**Exercise aim**
Check every line of the entries for the string "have" and return the ones that contain it.

**Provided records**

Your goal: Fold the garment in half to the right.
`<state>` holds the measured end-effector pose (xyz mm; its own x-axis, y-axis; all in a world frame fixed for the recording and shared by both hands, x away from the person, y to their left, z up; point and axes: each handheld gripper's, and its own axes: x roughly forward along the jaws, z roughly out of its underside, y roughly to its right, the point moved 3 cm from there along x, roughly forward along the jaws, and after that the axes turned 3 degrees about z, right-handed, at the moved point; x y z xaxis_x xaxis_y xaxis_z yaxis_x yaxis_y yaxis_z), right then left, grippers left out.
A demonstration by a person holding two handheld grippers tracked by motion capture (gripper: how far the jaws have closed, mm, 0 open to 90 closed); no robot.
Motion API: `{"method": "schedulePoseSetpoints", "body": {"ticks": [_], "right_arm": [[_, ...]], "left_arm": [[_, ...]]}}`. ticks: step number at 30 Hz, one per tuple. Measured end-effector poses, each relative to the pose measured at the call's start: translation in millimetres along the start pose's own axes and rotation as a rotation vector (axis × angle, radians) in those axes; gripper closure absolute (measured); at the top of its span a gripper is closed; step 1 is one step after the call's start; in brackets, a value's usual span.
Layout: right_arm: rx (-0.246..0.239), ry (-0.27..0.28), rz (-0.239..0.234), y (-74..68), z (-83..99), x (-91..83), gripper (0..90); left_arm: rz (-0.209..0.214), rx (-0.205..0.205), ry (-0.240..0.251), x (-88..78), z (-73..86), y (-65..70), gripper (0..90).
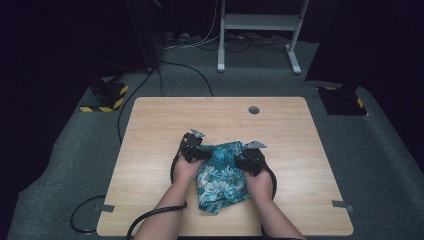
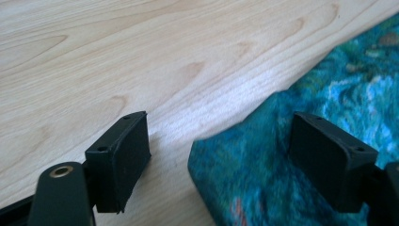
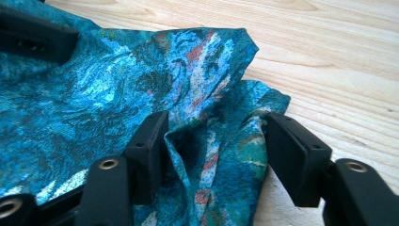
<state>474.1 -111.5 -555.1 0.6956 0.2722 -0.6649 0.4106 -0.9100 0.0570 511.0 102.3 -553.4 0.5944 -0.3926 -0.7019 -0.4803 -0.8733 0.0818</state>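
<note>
I see the cloth (image 1: 221,177), a thin woven fabric printed in teal florals with red flecks, lying crumpled near the worktop's (image 1: 150,125) front edge (pale wood-grain laminate). The left gripper (image 2: 219,157) stands open astride the cloth's edge. The right gripper (image 3: 216,155) is open around a raised fold, pads not pressing.

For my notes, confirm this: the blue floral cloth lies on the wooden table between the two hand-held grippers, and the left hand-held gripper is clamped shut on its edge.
Not quite. The left hand-held gripper is open: in the left gripper view its jaws stand apart around the edge of the blue floral cloth without pressing it. The rest holds: the cloth lies on the wooden table between the two grippers.
</note>
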Motion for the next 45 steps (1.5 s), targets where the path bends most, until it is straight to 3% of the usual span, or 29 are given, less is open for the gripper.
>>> {"method": "schedulePoseSetpoints", "body": {"ticks": [4, 9, 13, 16, 21, 23, 26, 28, 31, 36, 39, 45], "right_arm": [[-0.005, 0.038, -0.014, 5.9, 1.3, -13.5, 36.8], [-0.035, 0.103, -0.035, 7.7, 8.2, -35.2, 32.6], [-0.084, 0.173, -0.073, -1.2, 8.7, -50.2, 31.2], [-0.116, 0.206, -0.126, -11.6, 0.9, -49.6, 32.1], [-0.147, 0.128, -0.182, -24.0, -6.0, -25.9, 32.7], [-0.128, 0.078, -0.167, -20.1, -1.0, -16.2, 32.2], [-0.106, 0.047, -0.147, -9.6, 8.4, -10.2, 32.2], [-0.098, 0.048, -0.144, -4.9, 12.3, -13.9, 32.0], [-0.111, 0.093, -0.137, -2.5, 13.8, -32.0, 30.4], [-0.172, 0.155, -0.189, -15.6, 19.6, -62.2, 30.9], [-0.180, 0.108, -0.240, -23.7, 28.3, -60.4, 30.4], [-0.229, 0.021, -0.230, -35.2, 44.4, -44.1, 30.1]], "left_arm": [[0.028, 0.025, 0.058, -15.0, 0.0, 8.1, 18.3], [0.059, 0.038, 0.124, -42.9, 11.0, 20.0, 17.0], [0.096, 0.072, 0.126, -56.3, 27.5, 39.1, 17.0], [0.116, 0.059, 0.116, -58.0, 35.2, 45.9, 16.7], [0.149, 0.017, 0.087, -56.0, 47.3, 47.7, 16.0], [0.146, 0.018, 0.076, -55.3, 51.2, 46.5, 15.8], [0.152, 0.004, 0.075, -56.4, 55.8, 43.1, 15.7], [0.155, -0.002, 0.082, -59.5, 58.0, 41.9, 15.5], [0.179, -0.023, 0.101, -65.9, 60.8, 41.9, 15.0], [0.206, -0.006, 0.104, -69.7, 63.9, 48.5, 14.8], [0.213, -0.005, 0.072, -63.3, 67.4, 49.0, 14.7], [0.180, 0.016, 0.052, -53.7, 67.8, 46.7, 14.7]]}}
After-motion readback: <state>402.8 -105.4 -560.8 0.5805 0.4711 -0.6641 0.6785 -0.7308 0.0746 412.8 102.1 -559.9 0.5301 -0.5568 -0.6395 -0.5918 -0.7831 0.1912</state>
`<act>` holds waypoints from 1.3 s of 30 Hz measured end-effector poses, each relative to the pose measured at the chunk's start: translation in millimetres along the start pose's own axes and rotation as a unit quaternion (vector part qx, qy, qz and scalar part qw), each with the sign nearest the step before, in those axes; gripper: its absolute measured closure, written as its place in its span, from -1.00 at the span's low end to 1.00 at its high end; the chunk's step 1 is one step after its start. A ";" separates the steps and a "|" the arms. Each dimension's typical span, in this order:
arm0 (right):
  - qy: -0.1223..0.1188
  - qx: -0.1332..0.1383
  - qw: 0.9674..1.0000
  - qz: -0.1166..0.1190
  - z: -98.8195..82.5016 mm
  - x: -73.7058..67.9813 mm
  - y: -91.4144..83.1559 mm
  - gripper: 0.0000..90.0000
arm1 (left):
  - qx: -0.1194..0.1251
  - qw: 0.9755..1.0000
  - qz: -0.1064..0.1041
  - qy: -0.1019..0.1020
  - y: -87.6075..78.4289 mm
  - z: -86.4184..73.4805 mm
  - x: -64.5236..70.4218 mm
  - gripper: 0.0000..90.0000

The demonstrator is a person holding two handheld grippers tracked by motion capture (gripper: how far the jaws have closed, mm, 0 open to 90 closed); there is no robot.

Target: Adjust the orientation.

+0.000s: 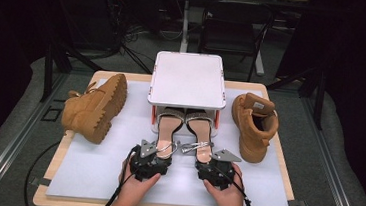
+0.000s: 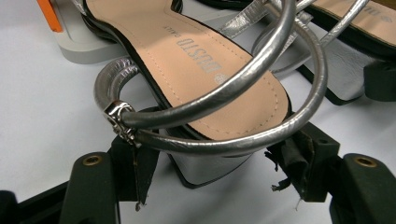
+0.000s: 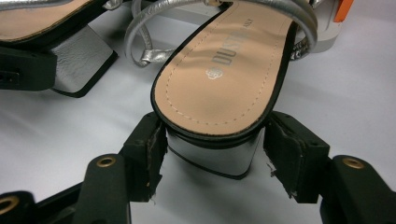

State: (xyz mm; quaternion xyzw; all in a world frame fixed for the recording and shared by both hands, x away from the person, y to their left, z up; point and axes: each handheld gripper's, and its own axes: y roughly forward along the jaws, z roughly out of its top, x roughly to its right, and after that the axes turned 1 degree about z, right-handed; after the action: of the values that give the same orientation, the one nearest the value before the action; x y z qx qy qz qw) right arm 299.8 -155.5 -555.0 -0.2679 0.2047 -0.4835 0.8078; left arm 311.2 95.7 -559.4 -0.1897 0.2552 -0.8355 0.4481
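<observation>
**Both tools at the sandal heels, pads off**

I see the left sandal (image 1: 169, 127) and the right sandal (image 1: 199, 129) lying side by side on the worktop (image 1: 90, 170), toes tucked under the white stand (image 1: 188, 78), heels pointing away from the stand toward me.

Left tool (image 1: 159, 153): positioned at the block heel of the left sandal. In the left gripper view the silver heel (image 2: 205, 168) sits between the jaws and the ankle strap (image 2: 224, 140) loops across above them. The jaws stand wide and are not gripping it.

Right tool (image 1: 210, 159): positioned at the heel of the right sandal. In the right gripper view the heel (image 3: 212, 156) sits between the pads with a gap on each side; the jaws are spread, no grip.

Left of the stand, a tan boot (image 1: 92, 107) lies on its side. Right of the stand, a second tan boot (image 1: 254, 124) stands upright.
</observation>
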 end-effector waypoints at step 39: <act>0.029 -0.002 1.000 -0.007 55.0 19.9 41.0 -0.11 | -0.003 0.999 -0.010 -0.031 40.3 56.0 -38.8 -0.20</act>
State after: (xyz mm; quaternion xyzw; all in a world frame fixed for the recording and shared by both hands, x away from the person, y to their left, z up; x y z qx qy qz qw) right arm 368.7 -144.4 -539.8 -0.2569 0.2273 -0.4963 0.7975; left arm 388.5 95.3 -542.2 -0.2199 0.2419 -0.8328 0.4468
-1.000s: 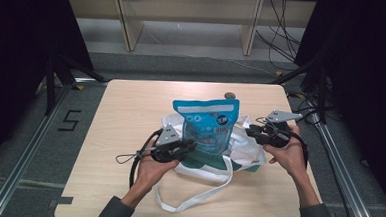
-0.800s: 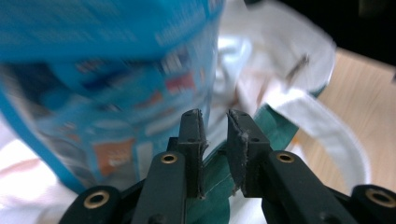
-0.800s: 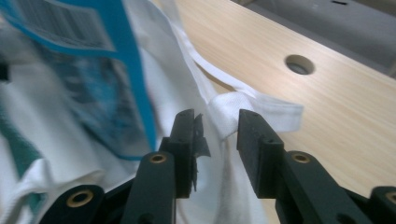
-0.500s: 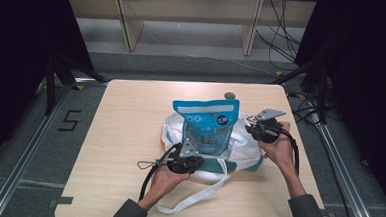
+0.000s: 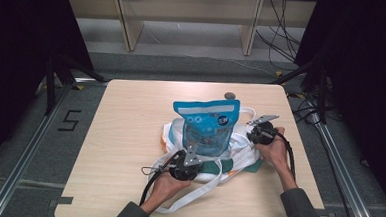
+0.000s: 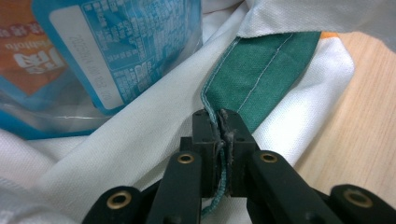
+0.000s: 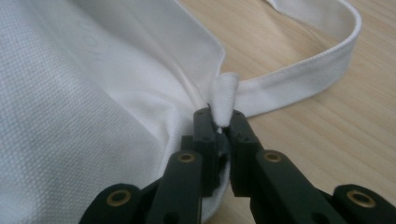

**Expected output**
A demonstration by a person holding two handheld grippers tracked by motion capture (gripper: how far the jaws have closed, mm, 0 open to 90 closed); no robot.
The demonstrator is a person holding two handheld grippers tracked by motion capture (gripper: how far the jaws have closed, mm, 0 open to 90 closed); there is no robot.

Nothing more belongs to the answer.